*Instructions for the task:* State only the count of lines in the listing below that hold "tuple".

*Available data:*
== Segment start ==
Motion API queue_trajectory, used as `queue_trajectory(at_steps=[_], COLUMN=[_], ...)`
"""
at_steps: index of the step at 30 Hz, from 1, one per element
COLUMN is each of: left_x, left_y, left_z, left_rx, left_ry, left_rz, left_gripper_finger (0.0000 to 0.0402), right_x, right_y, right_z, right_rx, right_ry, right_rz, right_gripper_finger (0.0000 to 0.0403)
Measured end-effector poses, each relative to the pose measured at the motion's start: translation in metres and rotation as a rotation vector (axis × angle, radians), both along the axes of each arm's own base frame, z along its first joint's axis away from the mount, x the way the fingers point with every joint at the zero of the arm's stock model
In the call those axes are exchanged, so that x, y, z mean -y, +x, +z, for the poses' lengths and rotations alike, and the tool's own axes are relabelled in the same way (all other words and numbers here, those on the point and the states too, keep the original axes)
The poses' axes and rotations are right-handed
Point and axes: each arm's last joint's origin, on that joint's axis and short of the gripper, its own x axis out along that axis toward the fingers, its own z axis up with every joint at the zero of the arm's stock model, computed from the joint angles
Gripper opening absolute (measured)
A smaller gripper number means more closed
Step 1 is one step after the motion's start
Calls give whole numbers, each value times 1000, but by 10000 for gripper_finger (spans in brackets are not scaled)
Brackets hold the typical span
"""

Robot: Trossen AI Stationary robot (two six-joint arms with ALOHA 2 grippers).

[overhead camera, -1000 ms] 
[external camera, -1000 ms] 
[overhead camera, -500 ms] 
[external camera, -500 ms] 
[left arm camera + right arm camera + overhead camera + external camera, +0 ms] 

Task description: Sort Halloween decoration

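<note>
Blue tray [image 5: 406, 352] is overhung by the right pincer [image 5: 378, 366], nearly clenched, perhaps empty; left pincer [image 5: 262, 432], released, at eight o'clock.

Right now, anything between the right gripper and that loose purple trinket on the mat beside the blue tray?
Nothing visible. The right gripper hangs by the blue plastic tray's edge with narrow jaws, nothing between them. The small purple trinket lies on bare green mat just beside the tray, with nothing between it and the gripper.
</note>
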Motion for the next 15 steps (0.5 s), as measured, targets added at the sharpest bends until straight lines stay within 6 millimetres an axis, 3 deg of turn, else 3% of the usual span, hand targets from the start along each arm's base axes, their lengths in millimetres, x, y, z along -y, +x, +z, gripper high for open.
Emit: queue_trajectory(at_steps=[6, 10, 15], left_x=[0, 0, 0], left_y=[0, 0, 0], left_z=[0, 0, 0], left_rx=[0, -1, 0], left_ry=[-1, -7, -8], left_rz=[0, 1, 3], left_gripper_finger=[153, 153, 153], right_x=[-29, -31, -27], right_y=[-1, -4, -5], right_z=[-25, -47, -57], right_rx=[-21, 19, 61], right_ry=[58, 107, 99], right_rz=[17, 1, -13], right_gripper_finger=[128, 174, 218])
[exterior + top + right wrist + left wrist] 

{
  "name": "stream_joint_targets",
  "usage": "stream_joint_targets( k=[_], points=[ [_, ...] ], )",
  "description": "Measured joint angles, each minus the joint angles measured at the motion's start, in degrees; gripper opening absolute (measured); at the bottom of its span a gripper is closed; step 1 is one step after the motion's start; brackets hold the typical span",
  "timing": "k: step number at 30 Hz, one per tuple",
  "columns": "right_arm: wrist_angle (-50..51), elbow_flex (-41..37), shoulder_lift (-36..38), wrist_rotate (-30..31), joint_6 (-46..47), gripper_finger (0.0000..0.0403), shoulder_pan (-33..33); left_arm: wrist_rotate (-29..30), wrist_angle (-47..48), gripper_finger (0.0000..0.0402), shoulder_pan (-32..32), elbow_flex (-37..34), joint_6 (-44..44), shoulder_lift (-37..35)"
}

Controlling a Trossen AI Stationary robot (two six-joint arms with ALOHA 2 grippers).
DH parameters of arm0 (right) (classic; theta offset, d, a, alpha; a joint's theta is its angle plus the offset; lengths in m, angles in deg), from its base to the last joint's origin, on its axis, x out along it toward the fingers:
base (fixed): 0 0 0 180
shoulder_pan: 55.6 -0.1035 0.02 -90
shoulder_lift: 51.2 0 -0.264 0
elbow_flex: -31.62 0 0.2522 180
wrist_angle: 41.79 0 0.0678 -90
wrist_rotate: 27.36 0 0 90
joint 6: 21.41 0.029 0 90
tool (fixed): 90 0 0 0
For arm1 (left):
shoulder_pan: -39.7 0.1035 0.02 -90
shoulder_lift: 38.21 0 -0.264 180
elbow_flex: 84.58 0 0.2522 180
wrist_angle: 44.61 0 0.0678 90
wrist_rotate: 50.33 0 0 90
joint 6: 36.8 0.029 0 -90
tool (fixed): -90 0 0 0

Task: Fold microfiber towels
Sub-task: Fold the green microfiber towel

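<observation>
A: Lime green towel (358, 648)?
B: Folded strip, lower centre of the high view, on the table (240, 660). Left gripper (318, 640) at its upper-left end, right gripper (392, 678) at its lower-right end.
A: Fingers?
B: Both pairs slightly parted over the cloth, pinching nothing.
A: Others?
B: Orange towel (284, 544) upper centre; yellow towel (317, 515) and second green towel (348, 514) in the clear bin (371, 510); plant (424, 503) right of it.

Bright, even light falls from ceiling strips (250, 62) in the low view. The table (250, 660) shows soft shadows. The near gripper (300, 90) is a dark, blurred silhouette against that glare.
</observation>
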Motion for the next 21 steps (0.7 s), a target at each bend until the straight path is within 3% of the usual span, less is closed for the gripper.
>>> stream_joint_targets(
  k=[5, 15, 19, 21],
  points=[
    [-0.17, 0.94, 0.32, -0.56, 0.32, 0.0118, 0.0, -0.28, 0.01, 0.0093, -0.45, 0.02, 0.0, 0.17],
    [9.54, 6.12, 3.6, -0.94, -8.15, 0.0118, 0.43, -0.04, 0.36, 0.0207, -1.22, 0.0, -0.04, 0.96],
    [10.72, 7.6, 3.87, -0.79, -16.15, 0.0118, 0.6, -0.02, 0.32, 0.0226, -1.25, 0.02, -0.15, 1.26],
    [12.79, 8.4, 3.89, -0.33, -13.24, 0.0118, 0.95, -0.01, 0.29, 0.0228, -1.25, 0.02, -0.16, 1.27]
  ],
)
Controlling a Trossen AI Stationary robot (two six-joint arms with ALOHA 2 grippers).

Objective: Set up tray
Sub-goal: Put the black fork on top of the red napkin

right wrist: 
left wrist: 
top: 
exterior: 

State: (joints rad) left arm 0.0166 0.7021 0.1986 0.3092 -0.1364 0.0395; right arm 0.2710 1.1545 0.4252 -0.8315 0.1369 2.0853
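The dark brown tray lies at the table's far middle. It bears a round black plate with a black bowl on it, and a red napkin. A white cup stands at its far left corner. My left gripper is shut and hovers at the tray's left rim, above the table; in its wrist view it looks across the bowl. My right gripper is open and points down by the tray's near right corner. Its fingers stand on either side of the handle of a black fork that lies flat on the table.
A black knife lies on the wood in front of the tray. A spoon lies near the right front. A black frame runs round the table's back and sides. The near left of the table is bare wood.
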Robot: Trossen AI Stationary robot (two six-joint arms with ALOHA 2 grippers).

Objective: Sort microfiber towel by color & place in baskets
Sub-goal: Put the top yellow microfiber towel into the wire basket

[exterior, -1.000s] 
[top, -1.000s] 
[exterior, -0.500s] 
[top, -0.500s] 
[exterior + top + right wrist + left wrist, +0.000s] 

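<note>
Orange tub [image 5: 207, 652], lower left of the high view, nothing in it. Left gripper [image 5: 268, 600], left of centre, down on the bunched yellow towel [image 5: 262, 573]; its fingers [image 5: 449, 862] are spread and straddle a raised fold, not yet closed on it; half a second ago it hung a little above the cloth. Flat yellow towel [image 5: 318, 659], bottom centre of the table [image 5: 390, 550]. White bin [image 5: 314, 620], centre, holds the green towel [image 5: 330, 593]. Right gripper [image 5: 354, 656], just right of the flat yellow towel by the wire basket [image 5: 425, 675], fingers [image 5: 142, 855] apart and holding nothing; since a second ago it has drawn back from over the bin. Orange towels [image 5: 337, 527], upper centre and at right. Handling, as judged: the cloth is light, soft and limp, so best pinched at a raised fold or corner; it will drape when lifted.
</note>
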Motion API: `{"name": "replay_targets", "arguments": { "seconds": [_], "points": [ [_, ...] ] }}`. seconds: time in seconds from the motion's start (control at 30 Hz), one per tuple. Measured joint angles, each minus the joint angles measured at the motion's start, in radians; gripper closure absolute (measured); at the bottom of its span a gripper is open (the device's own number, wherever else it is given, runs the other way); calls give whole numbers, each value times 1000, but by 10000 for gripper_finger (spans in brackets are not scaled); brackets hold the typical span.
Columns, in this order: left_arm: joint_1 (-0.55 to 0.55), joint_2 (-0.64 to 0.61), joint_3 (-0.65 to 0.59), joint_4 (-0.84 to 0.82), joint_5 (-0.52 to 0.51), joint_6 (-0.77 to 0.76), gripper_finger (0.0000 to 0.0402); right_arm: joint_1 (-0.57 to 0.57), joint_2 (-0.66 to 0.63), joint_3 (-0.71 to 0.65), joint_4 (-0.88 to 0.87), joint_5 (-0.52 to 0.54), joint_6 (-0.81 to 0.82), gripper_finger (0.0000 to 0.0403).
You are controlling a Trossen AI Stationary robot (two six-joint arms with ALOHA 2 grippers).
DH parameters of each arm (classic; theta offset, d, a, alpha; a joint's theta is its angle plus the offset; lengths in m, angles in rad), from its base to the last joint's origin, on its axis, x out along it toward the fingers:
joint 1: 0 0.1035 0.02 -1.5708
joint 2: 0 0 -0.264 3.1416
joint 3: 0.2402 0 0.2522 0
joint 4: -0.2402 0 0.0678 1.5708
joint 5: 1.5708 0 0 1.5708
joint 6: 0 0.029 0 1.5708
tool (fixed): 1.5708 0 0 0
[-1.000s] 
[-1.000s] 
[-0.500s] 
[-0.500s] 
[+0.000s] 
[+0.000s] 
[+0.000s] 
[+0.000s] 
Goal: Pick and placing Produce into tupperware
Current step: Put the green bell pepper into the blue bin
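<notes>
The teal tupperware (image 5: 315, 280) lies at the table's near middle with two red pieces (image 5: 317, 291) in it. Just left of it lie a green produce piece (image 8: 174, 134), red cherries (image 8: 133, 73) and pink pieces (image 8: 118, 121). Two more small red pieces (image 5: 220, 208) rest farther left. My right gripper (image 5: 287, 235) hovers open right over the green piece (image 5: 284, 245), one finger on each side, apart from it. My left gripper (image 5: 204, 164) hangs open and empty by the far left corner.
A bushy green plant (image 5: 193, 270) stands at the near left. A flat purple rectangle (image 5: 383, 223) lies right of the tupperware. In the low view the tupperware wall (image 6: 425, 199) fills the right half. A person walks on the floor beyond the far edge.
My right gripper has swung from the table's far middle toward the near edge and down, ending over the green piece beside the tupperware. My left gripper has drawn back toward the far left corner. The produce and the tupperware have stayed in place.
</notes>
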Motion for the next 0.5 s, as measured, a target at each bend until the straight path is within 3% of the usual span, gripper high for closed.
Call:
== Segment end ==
*Expected answer:* 2